The cause of LSC is not known. A large proportion of the patients who develop LSC have a personal or immediate family history of hay fever, asthma, or earlier eczematous skin disease and thus are presumably atopic. But, it is still not clear just how atopy results in the development of LSC. There is increasing appreciation that many, if not most, patients with atopic dermatitis possess genetic defects (notably mutations in the fillagrin gene) that interfere with the normal development of the outer layer of the epidermis (“the barrier layer”). These barrier layer defects allow easier exposure and processing of both irritants and allergens. Presumably these defects in the barrier layer also allow easier triggering of the terminal branches of sensory nerves that carry itch and light pain. Even though peripheral eosinophilia and elevated serum IgE levels are frequently present, atopic dermatitis is different from other atopic disorders in that the immune dysfunction associated with it is T-cell mediated rather than occurring as a type 1 IgE-related humoral dysfunction as occurs in hay fever and asthma. Atopic dermatitis appears to involve the TH2 component of the cell-mediated immune system and this process is presumably responsible for the increased serum IgE levels and peripheral eosinophilia.

In addition to such peripheral abnormalities, it seems likely that there are also important central aspects. Possibly there is a heightened appreciation for itching at the level of the sensory cortex and maybe an innate tendency for the development of an obsessive-compulsive-like scratching that characterizes the itch-scratch cycle in LSC. Some clinicians also believe that patients with atopic dermatitis, and by extrapolation, some of those with LSC, have mild-to-moderate psychological abnormalities such as heightened anxiety levels and stress vulnerability that may lead to worsening of the disease (8,9). Moreover some clinicians, including myself, believe that there is a predilection for internalization of anger and hostility that is distinctive for patients with atopic dermatitis.

At the clinical level it is apparent that factors in the local environment, such as heat and sweating, trigger both the initiation and the continuation of the process. As opposed to this important role for contact irritants, the role of contact allergens is much more controversial. A significant proportion of patients with anogenital dermatitis are reported to have positive patch tests (10,11) that were considered to be clinically relevant. However data indicating that removal of the offending agent leads to resolution of the problem are lacking. Based on our personal experience, patch testing in patients with LSC is rarely necessary or justifiable.

LSC is a chronic disease. Left untreated, the itch-scratch cycle persists indefinitely, although it can be somewhat episodic rather than consistently present. This process is extremely discomforting for the patient and it may lead to a significant decrement in quality of life (12). Other troublesome sequelae may include hyperpigmentation and hypopigmentation due to activation or destruction of melanocytes, respectively. At the hypothetical level it has been suggested that chronic scratching might lead to hyperproliferation-type cell signaling for epithelial cells and that in turn might act as “promoter” for the development of squamous cell carcinoma if previous “initiating” events such as genetic mutations should have occurred (6,7,13).

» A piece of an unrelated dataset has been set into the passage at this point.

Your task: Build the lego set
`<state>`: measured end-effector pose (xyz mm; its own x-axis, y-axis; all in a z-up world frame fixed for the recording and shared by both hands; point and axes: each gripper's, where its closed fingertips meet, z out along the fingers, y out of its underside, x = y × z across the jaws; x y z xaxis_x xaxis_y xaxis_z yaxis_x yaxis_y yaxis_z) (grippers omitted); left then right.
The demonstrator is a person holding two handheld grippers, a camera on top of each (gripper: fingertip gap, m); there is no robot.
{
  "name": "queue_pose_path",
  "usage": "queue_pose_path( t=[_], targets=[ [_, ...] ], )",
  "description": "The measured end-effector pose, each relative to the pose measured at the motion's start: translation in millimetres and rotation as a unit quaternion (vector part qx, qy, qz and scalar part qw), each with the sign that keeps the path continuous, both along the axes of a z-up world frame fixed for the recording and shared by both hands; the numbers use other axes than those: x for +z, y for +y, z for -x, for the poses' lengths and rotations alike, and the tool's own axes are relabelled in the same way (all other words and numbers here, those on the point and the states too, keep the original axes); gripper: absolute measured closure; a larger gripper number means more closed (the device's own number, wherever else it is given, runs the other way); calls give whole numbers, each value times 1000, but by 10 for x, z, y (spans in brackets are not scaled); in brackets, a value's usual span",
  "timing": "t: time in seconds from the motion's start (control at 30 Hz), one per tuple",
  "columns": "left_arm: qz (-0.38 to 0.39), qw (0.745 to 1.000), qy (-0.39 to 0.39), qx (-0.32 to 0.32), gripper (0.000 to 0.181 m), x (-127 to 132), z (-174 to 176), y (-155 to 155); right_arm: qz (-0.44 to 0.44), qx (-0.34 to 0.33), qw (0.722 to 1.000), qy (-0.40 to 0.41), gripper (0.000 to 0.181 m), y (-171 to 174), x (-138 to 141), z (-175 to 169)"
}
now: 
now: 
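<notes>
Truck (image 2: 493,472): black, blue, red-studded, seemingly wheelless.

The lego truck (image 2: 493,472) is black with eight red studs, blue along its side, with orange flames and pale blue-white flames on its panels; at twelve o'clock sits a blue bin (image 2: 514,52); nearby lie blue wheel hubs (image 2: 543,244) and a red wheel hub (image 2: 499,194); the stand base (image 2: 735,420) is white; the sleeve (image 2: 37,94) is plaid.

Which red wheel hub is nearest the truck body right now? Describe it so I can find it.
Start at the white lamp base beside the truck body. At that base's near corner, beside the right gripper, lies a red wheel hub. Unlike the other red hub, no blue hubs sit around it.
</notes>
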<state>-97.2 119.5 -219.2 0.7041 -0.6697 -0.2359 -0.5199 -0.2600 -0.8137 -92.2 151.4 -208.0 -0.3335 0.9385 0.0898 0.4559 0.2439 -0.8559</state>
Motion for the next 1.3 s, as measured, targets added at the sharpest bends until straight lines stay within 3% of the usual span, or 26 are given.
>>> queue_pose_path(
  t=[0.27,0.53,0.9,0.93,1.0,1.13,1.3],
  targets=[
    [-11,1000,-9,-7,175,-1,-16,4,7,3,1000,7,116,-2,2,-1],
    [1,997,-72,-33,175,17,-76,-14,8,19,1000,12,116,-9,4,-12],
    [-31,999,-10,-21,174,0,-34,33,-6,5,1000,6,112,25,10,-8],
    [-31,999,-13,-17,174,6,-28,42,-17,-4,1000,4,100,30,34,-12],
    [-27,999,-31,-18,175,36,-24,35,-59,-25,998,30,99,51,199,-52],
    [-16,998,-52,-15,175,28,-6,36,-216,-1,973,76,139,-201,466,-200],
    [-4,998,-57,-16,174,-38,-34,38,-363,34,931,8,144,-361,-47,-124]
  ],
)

Treatment for LSC can be extremely effective. Approach to therapy includes five basic steps: (1) improvement in the local environment to reduce the triggering that leads to itching and scratching, (2) restoration of normal barrier layer function, (3) reduction in inflammation, (4) cessation of the itch-scratch cycle, (5) identification and treatment for any detrimental psychological factors that may be present.